I have just recently read an article on Yahoo News about a priest in Columbia, South Carolina( Rev. Jay Scott Newman ) that has refused Holy Communion to anyone that voted for Barak Obama. Citing President-Elect Obama's views on a woman's right to choose as "constituting material cooperation with intrinsic evil" he withholds the body of Christ from many of his congregation. He also went on to say, "Voting for a pro-abortion politician when a plausible pro-life alternative exists constitutes material cooperation with intrinsic evil, and those Catholics who do so place themselves outside of the full communion of Christ's Church and under the judgment of divine law. Persons in this condition should not receive Holy Communion until and unless they are reconciled to God in the Sacrament of Penance, lest they eat and drink their own condemnation."
Damn! Whatever happened to that Christian saying "judge not lest ye be Judged?" It has been said that there is a world of difference between being a Christian and being Christ-like, seems to me that this Padre has lost his way to Christ-like living. I thought God was supposed to be talking to people in his position directly. If this is the case, God's sending a fair share of mixed messages on what it is he wants exactly.
The problem as I see it is that, intrinsically, Rev. Newman is dealing too deeply in absolutes here. Any time someone says that there is only one way to interpret something I shudder, especially when it comes to God's Word. To re-state what I said earlier, God is talking to many people. Be it through The Bible, messages to "men of the cloth," or prophets, one thing is clear...the message is not always the same song and dance. There has been too much left to interpretation to have any one true, clear, or decisive avenue to travel.

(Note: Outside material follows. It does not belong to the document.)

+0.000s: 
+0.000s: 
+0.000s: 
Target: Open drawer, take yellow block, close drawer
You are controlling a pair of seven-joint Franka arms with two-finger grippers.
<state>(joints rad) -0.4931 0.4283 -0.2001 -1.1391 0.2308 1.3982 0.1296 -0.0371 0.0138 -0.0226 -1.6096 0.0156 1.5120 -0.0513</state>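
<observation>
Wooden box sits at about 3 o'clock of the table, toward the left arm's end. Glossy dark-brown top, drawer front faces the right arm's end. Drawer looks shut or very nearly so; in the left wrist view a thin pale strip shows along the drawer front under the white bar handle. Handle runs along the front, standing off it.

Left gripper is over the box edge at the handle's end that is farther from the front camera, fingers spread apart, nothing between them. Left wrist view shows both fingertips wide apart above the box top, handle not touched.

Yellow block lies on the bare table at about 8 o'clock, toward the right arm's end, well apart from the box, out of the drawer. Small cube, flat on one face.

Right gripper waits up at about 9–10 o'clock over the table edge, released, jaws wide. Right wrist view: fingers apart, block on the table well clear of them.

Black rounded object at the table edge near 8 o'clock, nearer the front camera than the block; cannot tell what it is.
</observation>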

When Rev. Newman says, "Voting for a pro-abortion politician when a plausible pro-life alternative exists constitutes material cooperation with intrinsic evil," he is missing a very serious mark. The pro-life candidate he speaks of is most obviously John McCain and though it is true that he takes a pro-life stance on the issue of abortion, his miss comes in the form of McCain's support of the Bush administration's push to go to war with Iraq (on the premise of the WMD lie), as well as his own wishes to enter into war with Iran. For some reason, war does not seem very pro-life to me. Nor does it seem very Christ-like to enter a war on reasons proven to be built on lies and deceptions. Isn't there a Commandment about lying? Says something about not doing it if I remember right.
Does that mean that you are pro-lying Rev. Newman? I hope not. Here's the thing though, I'm not going to let some religious hypocrite ruin my hopes for the future and my happiness in electing a candidate that deserves the presidency on many levels. Barak Obama is an intelligent, well-spoken, and able-minded successor to our present presidential predicament. The icing on the cake here is that we made history this election year and no Catholic priest is going put a damper on that.
That's me, right now, in the middle of everything.